Sulla base di tale presupposto, eventuali esperienze condotte senza che si identifichino i connotati temporali, può essere rievocata come esperienza specifica ma non inquadrata correttamente nel proprio vissuto e quindi correlata ad altri eventi significativi. In altri termini, il soggetto può essere consapevole di aver vissuto un fatto significativo, ma non riconoscere in quale contesto esso si è realizzato. Anche tale condizione è correlata ai fattori che compromettono l’attenzione su base tossica (ad es. ebbrezza alcolica), iatrogena (utilizzo di farmaci sedativi o ipnotici) o per altri eventi clinici (ad es. crisi epilettiche o traumi cranici).
Il disorientamento temporale può costituire fattore predittivo di patologie neurologiche, e quali?
Il disorientamento temporale rappresenta abitualmente una condizione delle fasi avanzate delle malattie degenerative. In particolare una condizione di demenza, di varia natura, si associa a compromissione della collocazione temporale degli eventi. In realtà, nelle diverse forme di demenza, tale difficoltà si esprime diversamente in ragione delle diverse strutture cerebrali interessate dalla malattia.

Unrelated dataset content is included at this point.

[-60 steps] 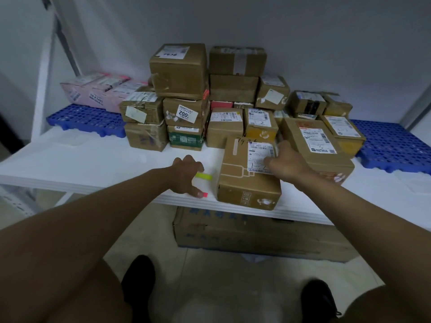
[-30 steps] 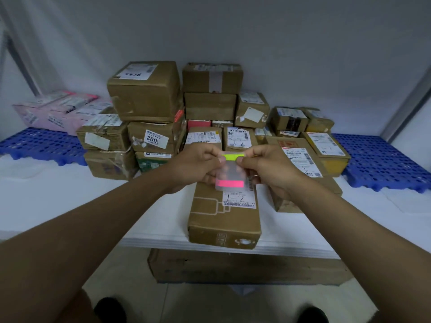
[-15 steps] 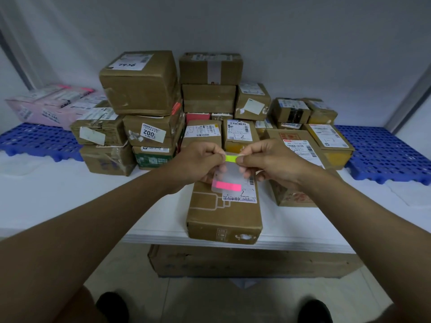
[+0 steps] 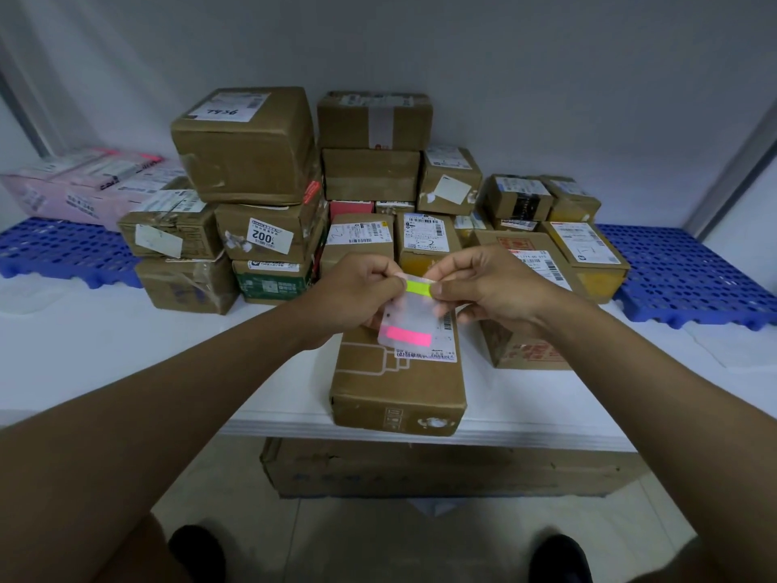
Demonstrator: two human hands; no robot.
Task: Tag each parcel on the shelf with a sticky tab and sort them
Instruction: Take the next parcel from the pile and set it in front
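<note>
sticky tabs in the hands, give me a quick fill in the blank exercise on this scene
1. Both hands pinch the ____ tab at the top of the clear sheet.
2. The tab lower on the sheet is ____.
3. The box below the hands lies at the shelf's ____ edge.
4. The pallets at both ends of the shelf are ____.

Missing words: yellow-green; pink; front; blue

One parcel lies before the stacked parcels on the shelf.
</note>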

In alcuni casi, come nei danni vascolari o traumatici del cervello, il soggetto può perdere le informazioni correlate a un certo periodo, conservando la struttura generale dell’organizzazione temporale degli eventi. In altre condizioni, di tipo degenerativo, la perdita di episodi non significativi della propria esperienza può rappresentare una fase iniziale del “mild cognitive impairment”, cioè della condizione che può preludere ad una vera demenza.
Non bisogna però dimenticare che, con il crescere degli anni, può modificarsi la “strategia cognitiva” del soggetto, passando dalla memorizzazione di singoli eventi e di particolari dettagli alla tendenza a rievocare esperienze nella loro globalità, senza cura di alcuni elementi. In tale condizioni, la rievocazione delle esperienze può essere guidata dalla risonanza emotiva delle stesse.

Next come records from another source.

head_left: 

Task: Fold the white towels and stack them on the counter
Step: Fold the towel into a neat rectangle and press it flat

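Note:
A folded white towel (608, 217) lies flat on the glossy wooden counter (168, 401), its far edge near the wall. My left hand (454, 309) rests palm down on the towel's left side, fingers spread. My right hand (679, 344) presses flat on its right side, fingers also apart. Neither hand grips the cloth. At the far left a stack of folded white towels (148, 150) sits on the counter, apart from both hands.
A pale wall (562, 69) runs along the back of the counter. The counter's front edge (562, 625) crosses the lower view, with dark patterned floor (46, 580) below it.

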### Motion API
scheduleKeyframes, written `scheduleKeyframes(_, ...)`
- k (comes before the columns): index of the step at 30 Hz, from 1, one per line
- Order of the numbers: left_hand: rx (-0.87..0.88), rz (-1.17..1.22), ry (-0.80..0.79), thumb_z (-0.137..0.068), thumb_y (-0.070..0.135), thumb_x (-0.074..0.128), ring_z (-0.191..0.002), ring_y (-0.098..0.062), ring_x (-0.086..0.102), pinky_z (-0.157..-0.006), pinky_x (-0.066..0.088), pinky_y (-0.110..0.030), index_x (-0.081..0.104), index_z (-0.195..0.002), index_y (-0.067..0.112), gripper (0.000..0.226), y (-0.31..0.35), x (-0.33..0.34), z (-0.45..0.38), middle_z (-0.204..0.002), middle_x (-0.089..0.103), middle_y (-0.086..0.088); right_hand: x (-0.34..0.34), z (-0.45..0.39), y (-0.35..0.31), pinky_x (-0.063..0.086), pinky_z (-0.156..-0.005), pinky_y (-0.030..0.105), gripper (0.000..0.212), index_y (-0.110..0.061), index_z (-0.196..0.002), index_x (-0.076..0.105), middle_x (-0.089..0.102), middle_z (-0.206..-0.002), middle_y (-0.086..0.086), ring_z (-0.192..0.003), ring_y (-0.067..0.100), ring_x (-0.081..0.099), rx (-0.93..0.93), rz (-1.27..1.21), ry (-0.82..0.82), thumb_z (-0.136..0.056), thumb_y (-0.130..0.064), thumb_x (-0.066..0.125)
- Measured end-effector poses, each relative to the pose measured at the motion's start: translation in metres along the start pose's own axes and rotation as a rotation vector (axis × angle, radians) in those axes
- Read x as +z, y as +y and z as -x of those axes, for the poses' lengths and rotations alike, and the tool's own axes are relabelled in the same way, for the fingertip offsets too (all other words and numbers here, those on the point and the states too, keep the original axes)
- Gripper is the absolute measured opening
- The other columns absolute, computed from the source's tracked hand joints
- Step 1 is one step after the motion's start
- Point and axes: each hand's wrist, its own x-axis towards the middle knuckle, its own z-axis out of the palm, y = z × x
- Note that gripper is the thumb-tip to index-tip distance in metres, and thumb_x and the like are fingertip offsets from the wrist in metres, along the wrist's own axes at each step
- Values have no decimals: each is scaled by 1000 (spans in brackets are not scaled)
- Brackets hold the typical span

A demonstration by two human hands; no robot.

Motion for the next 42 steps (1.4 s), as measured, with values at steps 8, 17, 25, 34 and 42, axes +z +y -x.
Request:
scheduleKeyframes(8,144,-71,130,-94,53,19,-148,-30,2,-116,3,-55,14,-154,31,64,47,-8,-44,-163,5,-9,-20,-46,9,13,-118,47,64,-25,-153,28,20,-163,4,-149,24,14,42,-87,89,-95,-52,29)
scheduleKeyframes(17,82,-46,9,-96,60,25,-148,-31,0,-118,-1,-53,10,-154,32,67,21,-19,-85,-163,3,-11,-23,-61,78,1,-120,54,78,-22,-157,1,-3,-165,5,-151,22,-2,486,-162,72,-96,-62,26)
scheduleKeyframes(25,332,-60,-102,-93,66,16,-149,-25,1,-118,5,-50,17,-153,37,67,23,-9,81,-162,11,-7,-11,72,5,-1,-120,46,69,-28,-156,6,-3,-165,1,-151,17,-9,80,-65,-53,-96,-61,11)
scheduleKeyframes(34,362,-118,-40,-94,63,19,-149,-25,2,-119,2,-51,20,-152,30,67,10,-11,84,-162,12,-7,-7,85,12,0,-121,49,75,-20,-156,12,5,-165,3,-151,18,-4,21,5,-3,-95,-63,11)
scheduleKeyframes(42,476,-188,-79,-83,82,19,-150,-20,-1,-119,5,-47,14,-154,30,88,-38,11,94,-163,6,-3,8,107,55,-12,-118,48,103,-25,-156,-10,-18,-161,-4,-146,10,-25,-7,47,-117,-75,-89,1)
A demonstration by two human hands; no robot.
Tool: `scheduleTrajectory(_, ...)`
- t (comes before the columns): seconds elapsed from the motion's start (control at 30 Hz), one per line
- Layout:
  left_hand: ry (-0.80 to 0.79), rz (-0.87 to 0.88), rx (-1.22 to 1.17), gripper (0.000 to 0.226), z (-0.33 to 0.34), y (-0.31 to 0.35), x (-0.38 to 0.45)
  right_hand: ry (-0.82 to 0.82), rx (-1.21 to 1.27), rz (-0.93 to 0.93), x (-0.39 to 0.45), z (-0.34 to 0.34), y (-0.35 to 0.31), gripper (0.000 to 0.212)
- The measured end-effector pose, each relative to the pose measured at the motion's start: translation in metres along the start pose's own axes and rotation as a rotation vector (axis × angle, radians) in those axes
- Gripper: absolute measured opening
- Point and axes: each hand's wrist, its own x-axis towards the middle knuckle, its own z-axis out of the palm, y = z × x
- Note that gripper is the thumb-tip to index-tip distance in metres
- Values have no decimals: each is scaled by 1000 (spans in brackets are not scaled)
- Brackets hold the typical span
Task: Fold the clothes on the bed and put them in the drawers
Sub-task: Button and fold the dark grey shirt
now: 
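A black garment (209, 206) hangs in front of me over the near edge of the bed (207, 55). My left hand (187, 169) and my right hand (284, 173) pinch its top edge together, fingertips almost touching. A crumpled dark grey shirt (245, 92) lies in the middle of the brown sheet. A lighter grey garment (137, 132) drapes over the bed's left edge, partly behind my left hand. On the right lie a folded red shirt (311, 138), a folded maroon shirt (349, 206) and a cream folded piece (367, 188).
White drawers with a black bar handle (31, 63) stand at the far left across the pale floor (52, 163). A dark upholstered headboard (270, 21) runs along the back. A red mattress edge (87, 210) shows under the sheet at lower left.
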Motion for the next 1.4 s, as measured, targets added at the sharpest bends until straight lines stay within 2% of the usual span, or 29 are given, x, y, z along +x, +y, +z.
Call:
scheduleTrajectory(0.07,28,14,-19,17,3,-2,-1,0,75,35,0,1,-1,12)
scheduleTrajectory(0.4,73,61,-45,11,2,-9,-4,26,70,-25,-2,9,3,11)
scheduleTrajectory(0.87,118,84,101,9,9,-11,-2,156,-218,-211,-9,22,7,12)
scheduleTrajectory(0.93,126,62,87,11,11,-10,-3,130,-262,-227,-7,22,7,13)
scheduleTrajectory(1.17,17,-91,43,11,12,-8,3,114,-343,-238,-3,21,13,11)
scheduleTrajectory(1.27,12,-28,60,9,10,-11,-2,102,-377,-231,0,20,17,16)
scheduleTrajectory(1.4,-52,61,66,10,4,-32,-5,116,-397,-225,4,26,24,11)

Come già espresso, anche condizioni transitorie possono essere responsabili del disorientamento temporale, come avviene per fatti traumatici, tossici o per l’uso di farmaci sedativi ed ha espressione transitoria. Una condizione particolare è rappresentata dall’“amnesia globale transitoria” nella quale il soggetto si comporta correttamente ma perde i riferimenti temporali per minuti o poche ore, senza ricordare le motivazioni della sua attività. Tale condizione, a prognosi sicuramente favorevole, può essere più frequente in alcuni soggetti, quali gli emicranici, e non rappresenta un fattore predittivo per un futuro deterioramento cognitivo.